Task objective ->
If pictures are present, leave them out, and copy the data word for word.

Collected material ->
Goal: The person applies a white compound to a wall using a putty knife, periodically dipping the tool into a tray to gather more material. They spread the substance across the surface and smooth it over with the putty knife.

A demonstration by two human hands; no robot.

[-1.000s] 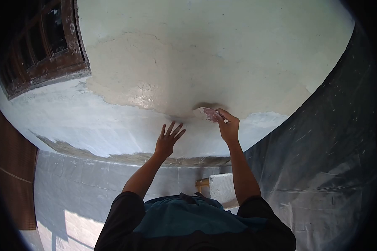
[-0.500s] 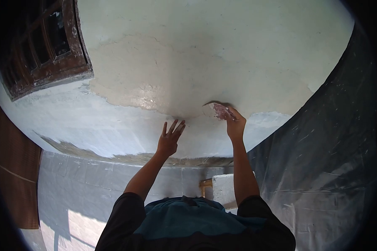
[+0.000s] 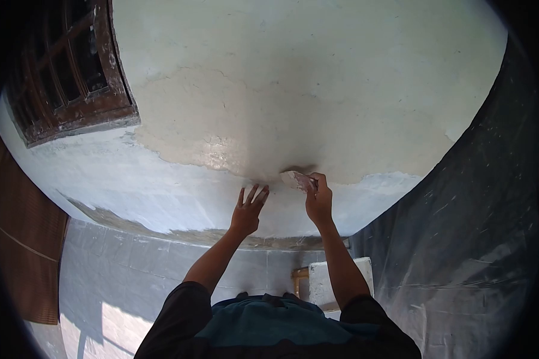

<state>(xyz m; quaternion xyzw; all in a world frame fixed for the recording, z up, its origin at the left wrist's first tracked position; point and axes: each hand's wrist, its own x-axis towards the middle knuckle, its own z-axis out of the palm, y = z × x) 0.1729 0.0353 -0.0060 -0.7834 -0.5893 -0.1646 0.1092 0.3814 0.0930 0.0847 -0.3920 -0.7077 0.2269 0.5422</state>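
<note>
My right hand [image 3: 318, 200] grips a putty knife [image 3: 296, 179] whose smeared blade lies against the wall [image 3: 317, 78], at the lower edge of a beige patch of fresh putty [image 3: 245, 119]. My left hand [image 3: 248, 210] is flat on the wall with its fingers spread, just left of the blade and a little below it. Below both hands the wall is pale white-blue.
A dark wooden window frame [image 3: 72, 78] sits at the upper left. A dark plastic sheet [image 3: 473, 227] covers the right side. A white block [image 3: 323, 281] with a wooden piece beside it stands on the grey tiled floor [image 3: 120, 269] below my arms.
The putty knife rose up the wall, then came back down and left, ending closer to my left hand. My left hand stayed pressed on the wall.
</note>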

Your solution ->
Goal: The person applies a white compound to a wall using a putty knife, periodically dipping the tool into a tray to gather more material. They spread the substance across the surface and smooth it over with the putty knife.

A demonstration by two human hands; no robot.

[-1.000s] 
[-0.500s] 
[+0.000s] 

<state>(xyz m; quaternion xyzw; all in a world frame fixed for the recording, z up, its origin at the left wrist's first tracked position; point and axes: each hand's wrist, its own x-axis towards the middle knuckle, its own z-axis out of the palm, y = z × x) 0.1729 0.0353 -0.0060 -0.7834 -0.5893 -0.1646 0.1092 0.3814 0.0930 0.0847 -0.3920 -0.7077 0.2269 0.5422</state>
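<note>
My right hand [image 3: 318, 200] grips a putty knife [image 3: 296, 179] whose smeared blade lies against the wall [image 3: 317, 78], at the lower edge of a beige patch of fresh putty [image 3: 245, 119]. My left hand [image 3: 248, 210] is flat on the wall with its fingers spread, just left of the blade and a little below it. Below both hands the wall is pale white-blue.
A dark wooden window frame [image 3: 72, 78] sits at the upper left. A dark plastic sheet [image 3: 473, 227] covers the right side. A white block [image 3: 323, 281] with a wooden piece beside it stands on the grey tiled floor [image 3: 120, 269] below my arms.
The putty knife rose up the wall, then came back down and left, ending closer to my left hand. My left hand stayed pressed on the wall.
</note>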

No further output is required here.